Don't rescue too fast. The research from Michigan State University is clear that when adults consistently step in to resolve children's conflicts for them, they lose an opportunity to develop the problem-solving and self-regulation skills they actually need. This doesn't mean staying out entirely - it means waiting a beat before intervening, asking what your child thinks could be done before suggesting a solution, and letting the outcome be imperfect sometimes. An imperfect repair that a child made themselves is more valuable than a perfect one a parent engineered.

Ask better questions. After a hard social day, "what happened?" tends to surface the facts. "What do you think they were feeling?" starts to build perspective-taking. "What do you wish you'd said?" develops the skills for next time. "What would help you feel better right now?" honors the emotion without getting stuck in it. None of these are magic scripts - they're a different orientation, from problem-solver to thought partner.
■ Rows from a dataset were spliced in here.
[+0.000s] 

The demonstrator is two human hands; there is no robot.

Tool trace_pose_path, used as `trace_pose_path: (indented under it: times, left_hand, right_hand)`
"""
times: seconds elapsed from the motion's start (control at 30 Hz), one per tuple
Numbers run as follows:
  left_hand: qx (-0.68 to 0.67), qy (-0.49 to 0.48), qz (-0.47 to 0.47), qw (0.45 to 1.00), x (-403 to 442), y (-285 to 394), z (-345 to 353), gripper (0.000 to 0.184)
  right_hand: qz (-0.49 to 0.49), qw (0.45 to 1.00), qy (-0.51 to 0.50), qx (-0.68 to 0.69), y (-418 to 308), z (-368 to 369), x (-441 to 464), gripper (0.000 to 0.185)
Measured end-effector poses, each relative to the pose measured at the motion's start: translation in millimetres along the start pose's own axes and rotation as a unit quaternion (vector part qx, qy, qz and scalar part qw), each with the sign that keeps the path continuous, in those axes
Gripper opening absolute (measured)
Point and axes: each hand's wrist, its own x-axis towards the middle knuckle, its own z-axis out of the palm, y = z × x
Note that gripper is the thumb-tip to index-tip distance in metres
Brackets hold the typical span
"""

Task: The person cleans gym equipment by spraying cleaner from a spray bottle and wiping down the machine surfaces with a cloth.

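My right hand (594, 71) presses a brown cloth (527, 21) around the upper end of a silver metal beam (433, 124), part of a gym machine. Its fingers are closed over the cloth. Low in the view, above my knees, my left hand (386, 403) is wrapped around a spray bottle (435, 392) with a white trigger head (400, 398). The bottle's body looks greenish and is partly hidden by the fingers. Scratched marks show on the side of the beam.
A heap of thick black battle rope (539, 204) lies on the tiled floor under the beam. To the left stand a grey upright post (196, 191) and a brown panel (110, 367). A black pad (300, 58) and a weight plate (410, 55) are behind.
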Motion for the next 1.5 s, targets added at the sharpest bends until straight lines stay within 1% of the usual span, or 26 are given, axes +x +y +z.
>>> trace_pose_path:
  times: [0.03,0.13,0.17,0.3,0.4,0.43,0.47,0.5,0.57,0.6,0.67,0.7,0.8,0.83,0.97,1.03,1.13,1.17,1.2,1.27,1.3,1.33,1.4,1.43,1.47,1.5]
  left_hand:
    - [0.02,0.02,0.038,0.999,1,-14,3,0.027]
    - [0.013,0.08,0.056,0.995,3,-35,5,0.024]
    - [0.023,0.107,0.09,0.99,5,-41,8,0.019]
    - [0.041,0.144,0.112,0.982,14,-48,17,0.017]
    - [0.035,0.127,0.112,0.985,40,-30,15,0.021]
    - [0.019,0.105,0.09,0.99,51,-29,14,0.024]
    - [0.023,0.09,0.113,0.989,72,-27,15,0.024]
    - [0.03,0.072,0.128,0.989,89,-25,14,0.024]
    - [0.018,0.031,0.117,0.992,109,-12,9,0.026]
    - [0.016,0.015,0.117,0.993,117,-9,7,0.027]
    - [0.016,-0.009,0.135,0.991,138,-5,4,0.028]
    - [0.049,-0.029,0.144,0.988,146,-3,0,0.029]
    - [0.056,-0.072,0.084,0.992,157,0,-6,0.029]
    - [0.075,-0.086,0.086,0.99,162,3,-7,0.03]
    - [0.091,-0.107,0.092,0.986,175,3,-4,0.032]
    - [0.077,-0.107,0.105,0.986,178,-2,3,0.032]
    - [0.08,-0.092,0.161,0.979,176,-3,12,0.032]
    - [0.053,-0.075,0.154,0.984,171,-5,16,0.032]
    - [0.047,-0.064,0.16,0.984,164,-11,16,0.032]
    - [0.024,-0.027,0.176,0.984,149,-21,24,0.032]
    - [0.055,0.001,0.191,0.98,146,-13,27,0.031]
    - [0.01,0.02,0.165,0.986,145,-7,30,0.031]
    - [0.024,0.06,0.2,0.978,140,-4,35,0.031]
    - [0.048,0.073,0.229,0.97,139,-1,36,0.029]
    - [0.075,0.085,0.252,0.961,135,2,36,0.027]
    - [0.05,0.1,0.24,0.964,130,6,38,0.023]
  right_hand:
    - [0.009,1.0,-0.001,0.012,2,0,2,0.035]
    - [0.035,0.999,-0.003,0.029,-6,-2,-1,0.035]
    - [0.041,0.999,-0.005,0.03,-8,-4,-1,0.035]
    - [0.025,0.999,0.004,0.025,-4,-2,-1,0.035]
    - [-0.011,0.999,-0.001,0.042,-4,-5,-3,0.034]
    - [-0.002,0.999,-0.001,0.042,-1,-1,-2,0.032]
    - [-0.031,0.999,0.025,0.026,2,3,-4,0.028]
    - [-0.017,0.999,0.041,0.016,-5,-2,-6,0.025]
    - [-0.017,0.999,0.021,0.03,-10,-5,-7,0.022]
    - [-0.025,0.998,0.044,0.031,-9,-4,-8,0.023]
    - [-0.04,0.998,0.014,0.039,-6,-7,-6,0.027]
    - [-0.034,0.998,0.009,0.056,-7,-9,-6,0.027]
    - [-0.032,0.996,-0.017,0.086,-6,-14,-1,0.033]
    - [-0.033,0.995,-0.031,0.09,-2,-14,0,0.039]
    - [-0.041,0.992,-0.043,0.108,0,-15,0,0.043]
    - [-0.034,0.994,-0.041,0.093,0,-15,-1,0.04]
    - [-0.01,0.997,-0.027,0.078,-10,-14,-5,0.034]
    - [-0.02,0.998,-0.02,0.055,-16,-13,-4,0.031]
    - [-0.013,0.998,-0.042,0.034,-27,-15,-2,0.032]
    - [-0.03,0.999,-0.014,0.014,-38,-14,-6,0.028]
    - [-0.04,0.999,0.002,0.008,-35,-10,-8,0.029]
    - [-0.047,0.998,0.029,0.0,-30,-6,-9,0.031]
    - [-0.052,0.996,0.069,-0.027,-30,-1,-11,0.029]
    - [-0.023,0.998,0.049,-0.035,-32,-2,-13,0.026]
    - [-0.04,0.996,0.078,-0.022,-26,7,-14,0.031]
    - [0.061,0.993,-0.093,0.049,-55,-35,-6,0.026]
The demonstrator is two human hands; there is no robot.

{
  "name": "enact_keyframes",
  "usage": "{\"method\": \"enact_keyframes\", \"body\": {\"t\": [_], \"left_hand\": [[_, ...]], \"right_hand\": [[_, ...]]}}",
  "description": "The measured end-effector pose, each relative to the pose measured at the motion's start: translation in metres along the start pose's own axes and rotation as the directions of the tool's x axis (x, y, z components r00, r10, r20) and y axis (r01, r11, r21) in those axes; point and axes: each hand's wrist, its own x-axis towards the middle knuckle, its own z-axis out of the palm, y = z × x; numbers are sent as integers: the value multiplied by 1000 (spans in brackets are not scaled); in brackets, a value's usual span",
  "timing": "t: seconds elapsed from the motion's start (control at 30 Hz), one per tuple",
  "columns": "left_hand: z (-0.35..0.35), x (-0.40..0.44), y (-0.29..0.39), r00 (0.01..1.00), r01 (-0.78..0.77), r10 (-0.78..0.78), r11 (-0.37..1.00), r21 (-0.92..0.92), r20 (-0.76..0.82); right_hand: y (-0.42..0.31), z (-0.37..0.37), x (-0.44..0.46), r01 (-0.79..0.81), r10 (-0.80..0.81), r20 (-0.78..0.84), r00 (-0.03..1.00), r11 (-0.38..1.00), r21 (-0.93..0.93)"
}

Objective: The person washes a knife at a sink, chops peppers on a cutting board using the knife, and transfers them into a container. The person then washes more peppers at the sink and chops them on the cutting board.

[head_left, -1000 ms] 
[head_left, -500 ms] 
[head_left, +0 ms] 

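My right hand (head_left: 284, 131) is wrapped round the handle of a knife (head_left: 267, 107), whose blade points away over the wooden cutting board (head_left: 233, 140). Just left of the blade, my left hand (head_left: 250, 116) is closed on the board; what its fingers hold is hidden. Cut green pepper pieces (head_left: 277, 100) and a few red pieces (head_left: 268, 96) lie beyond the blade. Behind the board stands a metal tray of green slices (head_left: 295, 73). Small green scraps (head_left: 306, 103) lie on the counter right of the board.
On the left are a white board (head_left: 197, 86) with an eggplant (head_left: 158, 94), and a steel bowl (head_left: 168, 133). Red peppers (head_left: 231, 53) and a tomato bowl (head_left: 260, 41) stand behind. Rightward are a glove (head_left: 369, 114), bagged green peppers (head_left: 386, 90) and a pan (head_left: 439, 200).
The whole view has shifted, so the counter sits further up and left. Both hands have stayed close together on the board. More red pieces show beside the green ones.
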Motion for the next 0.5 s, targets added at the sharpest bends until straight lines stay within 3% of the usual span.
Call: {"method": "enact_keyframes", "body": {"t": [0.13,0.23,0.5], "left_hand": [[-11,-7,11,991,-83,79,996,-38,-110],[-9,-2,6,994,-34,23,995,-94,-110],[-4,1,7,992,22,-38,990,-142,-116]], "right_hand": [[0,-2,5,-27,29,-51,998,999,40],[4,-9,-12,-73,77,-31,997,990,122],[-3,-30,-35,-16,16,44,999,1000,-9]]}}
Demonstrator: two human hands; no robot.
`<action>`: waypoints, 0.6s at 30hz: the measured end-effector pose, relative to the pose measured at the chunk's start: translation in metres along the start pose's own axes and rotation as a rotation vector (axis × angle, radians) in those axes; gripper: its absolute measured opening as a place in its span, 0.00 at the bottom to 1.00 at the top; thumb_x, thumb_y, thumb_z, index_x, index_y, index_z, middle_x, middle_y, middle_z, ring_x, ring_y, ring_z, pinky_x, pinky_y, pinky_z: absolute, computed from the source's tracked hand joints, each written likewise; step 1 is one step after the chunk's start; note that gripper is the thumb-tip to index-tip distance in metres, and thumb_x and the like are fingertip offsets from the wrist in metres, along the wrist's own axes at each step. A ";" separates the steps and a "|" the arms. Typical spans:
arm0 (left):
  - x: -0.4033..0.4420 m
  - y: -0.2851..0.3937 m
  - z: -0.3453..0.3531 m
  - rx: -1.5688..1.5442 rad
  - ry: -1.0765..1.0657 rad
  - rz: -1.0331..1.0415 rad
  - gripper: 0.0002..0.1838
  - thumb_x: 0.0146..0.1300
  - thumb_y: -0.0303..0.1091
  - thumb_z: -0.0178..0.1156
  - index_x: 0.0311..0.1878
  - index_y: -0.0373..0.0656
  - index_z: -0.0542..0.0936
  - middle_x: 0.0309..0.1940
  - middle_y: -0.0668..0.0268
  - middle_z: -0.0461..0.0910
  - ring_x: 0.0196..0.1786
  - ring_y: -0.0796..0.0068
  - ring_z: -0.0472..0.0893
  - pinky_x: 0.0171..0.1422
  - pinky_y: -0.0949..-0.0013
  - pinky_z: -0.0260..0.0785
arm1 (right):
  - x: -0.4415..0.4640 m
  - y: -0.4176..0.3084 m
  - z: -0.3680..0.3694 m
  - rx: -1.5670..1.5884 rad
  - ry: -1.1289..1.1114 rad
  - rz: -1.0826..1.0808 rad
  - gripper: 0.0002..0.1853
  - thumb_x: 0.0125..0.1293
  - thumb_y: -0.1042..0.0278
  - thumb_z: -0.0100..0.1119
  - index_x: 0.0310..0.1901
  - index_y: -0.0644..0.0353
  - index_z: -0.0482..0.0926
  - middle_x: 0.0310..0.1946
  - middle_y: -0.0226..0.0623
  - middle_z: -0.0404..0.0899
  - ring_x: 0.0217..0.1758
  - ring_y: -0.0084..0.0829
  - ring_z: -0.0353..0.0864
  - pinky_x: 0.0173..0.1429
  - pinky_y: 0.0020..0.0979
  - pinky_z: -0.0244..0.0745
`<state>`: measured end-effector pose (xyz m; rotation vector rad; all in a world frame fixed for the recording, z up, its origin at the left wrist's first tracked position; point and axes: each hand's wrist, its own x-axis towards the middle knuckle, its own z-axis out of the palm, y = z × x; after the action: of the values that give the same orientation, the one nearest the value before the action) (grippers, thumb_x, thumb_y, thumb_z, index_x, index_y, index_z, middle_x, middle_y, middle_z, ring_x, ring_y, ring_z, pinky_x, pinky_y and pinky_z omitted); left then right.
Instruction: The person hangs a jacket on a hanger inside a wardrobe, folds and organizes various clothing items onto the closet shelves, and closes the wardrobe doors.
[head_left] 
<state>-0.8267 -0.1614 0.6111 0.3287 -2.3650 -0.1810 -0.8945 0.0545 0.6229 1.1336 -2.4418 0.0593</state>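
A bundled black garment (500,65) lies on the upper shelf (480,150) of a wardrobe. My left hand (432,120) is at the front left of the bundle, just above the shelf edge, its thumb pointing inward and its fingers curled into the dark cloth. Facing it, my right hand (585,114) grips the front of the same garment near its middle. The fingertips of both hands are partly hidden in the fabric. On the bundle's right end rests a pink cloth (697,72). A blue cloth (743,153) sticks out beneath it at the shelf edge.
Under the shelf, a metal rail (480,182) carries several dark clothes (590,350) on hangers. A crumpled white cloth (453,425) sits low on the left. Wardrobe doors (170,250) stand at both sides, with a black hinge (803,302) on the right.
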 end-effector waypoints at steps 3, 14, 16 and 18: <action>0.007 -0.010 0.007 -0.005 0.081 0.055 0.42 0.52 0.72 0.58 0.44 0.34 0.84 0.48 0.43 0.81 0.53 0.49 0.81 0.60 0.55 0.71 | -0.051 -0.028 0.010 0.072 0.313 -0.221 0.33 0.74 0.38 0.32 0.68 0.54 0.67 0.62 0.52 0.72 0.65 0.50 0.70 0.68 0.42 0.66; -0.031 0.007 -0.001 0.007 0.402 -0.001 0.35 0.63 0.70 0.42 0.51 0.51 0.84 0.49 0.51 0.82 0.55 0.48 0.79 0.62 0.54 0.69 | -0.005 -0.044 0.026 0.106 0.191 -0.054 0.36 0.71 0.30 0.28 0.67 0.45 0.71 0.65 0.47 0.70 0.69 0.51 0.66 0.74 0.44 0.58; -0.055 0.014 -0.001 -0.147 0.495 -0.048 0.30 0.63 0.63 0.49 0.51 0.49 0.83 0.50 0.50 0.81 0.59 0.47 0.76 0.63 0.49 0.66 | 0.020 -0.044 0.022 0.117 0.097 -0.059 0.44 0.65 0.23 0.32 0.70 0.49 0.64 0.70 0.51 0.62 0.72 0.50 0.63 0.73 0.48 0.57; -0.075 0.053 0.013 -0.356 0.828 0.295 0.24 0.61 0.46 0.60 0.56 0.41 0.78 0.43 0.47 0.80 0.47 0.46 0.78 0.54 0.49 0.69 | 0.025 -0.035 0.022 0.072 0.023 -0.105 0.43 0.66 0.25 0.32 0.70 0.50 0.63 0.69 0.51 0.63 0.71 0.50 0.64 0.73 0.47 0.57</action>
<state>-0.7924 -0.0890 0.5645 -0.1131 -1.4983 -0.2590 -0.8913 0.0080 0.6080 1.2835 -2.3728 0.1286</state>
Look for patterns, not incidents. A single conflict or exclusion experience is normal. A child who is consistently unable to repair after conflict, who is regularly excluded, or who has developed a narrative that they simply aren't someone people like - that's worth taking seriously and potentially getting outside support for. Social skill development is just that: development. It takes time and it's uneven. But patterns matter.

The goal, ultimately, isn't to raise a child who never has a hard social moment. It's to raise one who, when they do, has the tools to navigate it - and knows they don't have to do it alone.

We’re asking parents like you to share their thoughts on topics that matter each week! Cast your vote and see what others think! We’ll chat more about the results next week. 👀

1. Kimochis | kimochis.com | Stuffed characters with small "feeling pillows" inside, designed to help younger children (roughly ages 3-8) identify and communicate emotions. Each Kimochi character has a distinct personality and comes with conversation guides.

2. Social Detective | socialthinking.com | Developed by speech-language pathologist Michelle Garcia Winner, Social Thinking has become one of the most widely used frameworks for teaching social cognitive skills. The "Social Detective" framing helps children understand that figuring out social situations is an active skill - something you observe and think through, not something that should just happen automatically.

3. The Recess Queen | Book For younger readers, this picture book by Alexis O'Neill tells the story of a child who dominates the playground and what happens when a new student changes the dynamic.

Until Next Week…

The friendship skills that carry children through childhood - and honestly, through adulthood too - aren't complicated. But they aren't automatic either. They get built through thousands of small moments: the hard conversation after a falling out, the afternoon a parent asked "what do you think they were feeling?", the time a child was given space to figure it out on their own instead of having it solved for them.

It's slow work. It doesn't always look like progress from the inside. But it compounds.

Thanks for joining us in raising kind, capable, and confident humans. We’re so glad you’re here.